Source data
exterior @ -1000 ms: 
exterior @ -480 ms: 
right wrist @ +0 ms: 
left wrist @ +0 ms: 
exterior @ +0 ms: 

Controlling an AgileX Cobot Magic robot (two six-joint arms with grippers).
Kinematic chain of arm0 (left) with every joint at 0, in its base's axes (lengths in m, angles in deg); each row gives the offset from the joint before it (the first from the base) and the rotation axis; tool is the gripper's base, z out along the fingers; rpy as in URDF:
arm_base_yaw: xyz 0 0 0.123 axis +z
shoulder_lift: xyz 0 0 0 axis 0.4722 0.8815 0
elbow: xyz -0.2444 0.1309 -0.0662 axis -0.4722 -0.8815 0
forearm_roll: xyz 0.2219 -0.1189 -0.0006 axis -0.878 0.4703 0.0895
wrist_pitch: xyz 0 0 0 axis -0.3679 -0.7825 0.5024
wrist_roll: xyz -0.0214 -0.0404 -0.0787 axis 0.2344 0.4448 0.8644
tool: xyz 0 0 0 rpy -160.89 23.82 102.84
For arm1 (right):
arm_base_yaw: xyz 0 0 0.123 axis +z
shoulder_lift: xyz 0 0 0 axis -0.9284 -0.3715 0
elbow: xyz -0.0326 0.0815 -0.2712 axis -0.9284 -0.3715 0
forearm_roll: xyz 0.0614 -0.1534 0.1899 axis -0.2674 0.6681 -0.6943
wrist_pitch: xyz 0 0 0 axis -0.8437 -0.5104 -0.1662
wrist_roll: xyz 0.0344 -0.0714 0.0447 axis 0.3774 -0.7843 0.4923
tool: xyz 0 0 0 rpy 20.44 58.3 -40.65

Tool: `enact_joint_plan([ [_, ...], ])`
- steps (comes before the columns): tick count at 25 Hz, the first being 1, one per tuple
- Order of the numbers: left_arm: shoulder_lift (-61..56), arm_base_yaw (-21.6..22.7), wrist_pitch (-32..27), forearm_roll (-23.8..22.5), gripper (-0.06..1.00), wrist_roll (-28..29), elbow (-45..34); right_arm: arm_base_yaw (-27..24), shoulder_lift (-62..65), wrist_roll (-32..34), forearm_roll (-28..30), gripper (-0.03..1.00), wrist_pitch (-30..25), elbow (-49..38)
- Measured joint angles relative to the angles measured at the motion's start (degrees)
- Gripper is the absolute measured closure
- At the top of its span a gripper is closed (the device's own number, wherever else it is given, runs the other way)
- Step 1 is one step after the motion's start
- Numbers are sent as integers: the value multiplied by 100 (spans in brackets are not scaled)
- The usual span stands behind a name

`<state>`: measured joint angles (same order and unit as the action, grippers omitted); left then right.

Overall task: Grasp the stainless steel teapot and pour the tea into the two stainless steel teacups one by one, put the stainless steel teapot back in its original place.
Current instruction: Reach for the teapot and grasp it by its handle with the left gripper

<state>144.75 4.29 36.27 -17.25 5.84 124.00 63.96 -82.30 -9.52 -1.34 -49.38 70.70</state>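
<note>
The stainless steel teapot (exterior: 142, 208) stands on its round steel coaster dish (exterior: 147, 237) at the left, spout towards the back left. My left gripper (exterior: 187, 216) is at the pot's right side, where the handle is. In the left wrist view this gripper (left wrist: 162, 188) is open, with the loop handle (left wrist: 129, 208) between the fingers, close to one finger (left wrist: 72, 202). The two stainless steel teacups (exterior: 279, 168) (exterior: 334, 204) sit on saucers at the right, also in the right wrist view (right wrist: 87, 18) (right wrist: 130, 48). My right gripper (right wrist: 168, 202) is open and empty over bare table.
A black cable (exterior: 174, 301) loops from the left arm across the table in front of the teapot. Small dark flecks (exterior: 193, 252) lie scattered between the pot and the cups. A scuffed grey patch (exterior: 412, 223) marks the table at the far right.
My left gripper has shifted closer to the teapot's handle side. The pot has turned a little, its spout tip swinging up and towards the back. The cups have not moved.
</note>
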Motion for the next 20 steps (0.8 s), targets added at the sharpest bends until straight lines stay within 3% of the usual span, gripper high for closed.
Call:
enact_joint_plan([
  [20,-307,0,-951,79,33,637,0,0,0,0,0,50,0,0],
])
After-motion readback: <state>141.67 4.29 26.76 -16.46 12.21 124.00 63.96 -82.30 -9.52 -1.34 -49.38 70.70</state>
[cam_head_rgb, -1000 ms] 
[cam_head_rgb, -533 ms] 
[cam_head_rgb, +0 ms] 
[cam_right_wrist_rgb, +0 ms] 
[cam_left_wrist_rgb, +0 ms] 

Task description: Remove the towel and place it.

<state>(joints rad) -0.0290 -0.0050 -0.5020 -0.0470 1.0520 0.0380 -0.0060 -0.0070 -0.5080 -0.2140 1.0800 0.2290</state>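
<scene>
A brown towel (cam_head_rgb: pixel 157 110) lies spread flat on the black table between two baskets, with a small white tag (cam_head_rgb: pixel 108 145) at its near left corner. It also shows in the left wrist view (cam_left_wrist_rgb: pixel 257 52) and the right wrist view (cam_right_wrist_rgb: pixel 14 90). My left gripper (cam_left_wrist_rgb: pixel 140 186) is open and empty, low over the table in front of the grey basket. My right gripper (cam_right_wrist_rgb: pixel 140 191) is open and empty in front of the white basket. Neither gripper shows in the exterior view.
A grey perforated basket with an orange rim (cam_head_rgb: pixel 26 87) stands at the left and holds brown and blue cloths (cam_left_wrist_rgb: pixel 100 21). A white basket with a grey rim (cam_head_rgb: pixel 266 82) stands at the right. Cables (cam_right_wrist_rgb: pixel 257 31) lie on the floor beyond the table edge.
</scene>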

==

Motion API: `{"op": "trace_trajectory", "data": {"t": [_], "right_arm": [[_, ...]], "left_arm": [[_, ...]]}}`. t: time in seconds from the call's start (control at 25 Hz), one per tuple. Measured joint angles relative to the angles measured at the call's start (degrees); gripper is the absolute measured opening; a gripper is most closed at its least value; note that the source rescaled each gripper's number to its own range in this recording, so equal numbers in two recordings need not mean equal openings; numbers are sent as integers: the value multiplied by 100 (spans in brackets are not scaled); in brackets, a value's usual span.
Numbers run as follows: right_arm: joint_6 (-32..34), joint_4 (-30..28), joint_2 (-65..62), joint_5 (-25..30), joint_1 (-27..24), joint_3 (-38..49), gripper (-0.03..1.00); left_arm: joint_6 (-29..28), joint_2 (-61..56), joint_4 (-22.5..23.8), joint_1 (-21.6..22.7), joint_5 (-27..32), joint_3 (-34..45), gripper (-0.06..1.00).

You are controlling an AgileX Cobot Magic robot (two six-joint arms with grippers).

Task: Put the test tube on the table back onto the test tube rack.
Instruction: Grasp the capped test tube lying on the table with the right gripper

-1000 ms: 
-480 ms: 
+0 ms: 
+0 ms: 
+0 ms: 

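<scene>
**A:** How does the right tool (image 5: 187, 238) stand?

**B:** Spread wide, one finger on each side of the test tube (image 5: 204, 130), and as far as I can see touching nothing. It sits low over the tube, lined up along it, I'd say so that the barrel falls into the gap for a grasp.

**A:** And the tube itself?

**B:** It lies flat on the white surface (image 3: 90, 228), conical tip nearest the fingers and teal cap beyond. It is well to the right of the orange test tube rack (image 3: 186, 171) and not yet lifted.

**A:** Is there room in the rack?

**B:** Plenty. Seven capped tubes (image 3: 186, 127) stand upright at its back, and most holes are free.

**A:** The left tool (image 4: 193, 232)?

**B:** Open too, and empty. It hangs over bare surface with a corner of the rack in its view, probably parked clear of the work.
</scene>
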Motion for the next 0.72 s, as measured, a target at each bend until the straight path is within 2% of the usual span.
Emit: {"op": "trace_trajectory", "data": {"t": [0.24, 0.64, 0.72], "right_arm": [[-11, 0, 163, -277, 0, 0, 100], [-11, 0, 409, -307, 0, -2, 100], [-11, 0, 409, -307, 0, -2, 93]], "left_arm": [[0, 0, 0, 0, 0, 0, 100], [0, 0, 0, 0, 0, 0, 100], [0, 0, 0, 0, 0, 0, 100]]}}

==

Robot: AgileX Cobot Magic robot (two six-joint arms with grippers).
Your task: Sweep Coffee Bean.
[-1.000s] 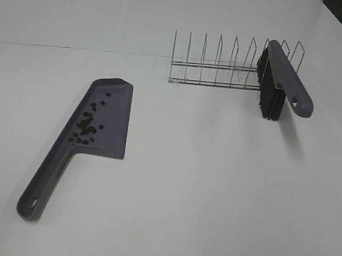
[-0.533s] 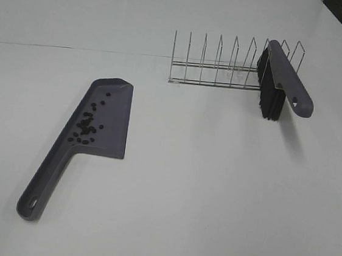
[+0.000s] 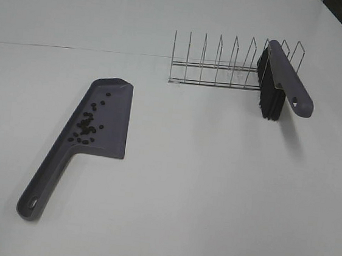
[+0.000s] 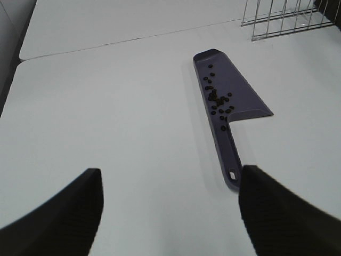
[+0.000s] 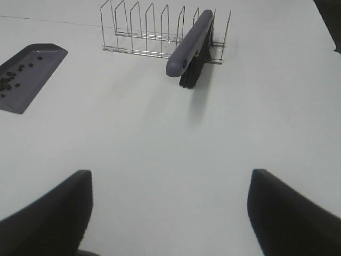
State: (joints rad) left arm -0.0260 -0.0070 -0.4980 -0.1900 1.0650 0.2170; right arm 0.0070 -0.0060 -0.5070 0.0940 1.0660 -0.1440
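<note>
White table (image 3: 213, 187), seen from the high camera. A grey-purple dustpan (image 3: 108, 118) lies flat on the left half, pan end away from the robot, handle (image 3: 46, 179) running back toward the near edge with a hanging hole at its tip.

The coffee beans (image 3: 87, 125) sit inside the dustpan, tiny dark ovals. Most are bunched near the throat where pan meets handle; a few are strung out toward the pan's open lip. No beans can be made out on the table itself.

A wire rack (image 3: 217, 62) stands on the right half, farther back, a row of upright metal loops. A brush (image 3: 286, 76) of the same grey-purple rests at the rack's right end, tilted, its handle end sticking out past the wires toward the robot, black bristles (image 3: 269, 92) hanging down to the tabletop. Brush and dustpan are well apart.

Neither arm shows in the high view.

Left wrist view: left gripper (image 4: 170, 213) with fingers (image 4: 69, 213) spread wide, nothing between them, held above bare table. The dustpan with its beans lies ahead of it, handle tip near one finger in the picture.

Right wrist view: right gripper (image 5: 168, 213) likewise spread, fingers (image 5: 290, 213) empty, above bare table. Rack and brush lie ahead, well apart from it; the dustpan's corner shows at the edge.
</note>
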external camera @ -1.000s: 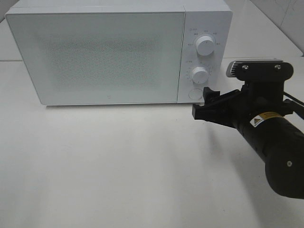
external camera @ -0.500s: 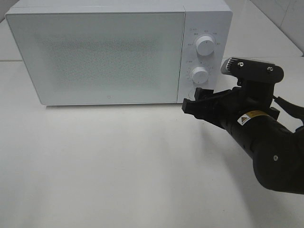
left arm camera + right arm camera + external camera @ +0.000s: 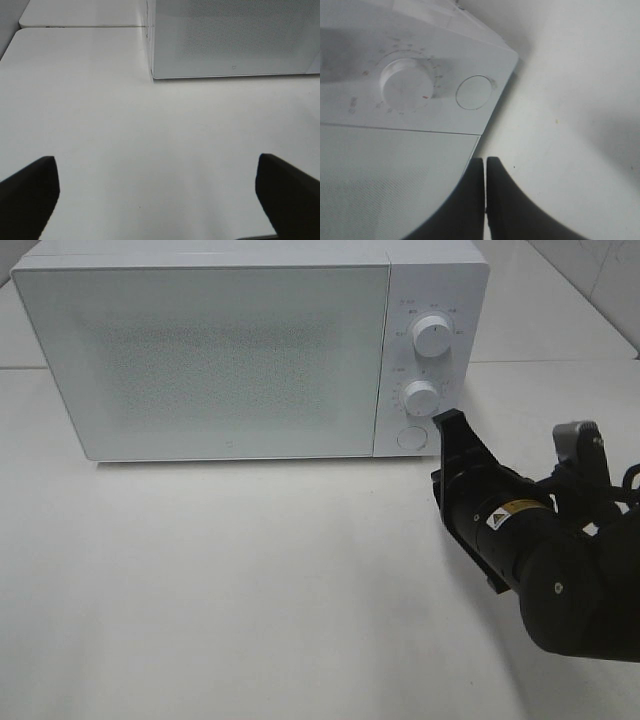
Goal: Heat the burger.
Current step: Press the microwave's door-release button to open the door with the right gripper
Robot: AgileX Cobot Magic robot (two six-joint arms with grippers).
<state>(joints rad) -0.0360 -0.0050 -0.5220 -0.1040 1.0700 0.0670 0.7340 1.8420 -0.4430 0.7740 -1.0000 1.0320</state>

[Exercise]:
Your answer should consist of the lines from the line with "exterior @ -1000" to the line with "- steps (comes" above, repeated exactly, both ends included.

[Completed exercise]:
exterior @ -1000 ms: 
exterior @ -480 ms: 
right wrist @ +0 ms: 
left wrist @ +0 ms: 
exterior @ +0 ms: 

Controlling an AgileX Cobot Magic robot (two six-joint arms with grippers).
Kinematic chain of arm0 (left) with every joint at 0, in its base's axes (lengths in m, angles in deg); each row gives the offset from the joint before it (the first from the base) and the rotation axis; tool is the gripper's base, z out along the fingers; rpy as in URDF:
arm_base_yaw: xyz 0 0 0.123 axis +z
shoulder_lift: xyz 0 0 0 axis 0.4722 0.8815 0
elbow: xyz -0.2444 0.1309 -0.0662 axis -0.4722 -0.8815 0
forearm_roll: xyz 0.2219 -0.1189 -0.0006 axis -0.878 0.4703 0.0895
wrist_pitch: xyz 0 0 0 axis -0.3679 -0.7825 0.5024
wrist_roll: xyz -0.0214 -0.0404 -0.0787 axis 0.2344 0.4448 0.8644
tool: xyz 0 0 0 rpy -160.89 23.82 102.84
For arm1 (right):
arm_base_yaw: xyz 0 0 0.123 axis +z
shoulder_lift: xyz 0 0 0 axis -0.9284 -0.3715 0
elbow: xyz -0.0326 0.0815 -0.2712 axis -0.9284 -0.3715 0
forearm_roll: xyz 0.0614 -0.1534 0.1899 axis -0.2674 0.6681 -0.6943
wrist_pitch: xyz 0 0 0 axis -0.8437 -0.5104 -0.1662
wrist_roll: xyz 0.0344 -0.0714 0.0447 axis 0.3774 -0.7843 0.4923
tool: xyz 0 0 0 rpy 20.44 58.3 -40.65

Tool: `enact_joint_plan([ [_, ...], ])`
- steps (comes before the columns): tick count at 25 Hz, the first being 1, one per tuple

No additional output is required.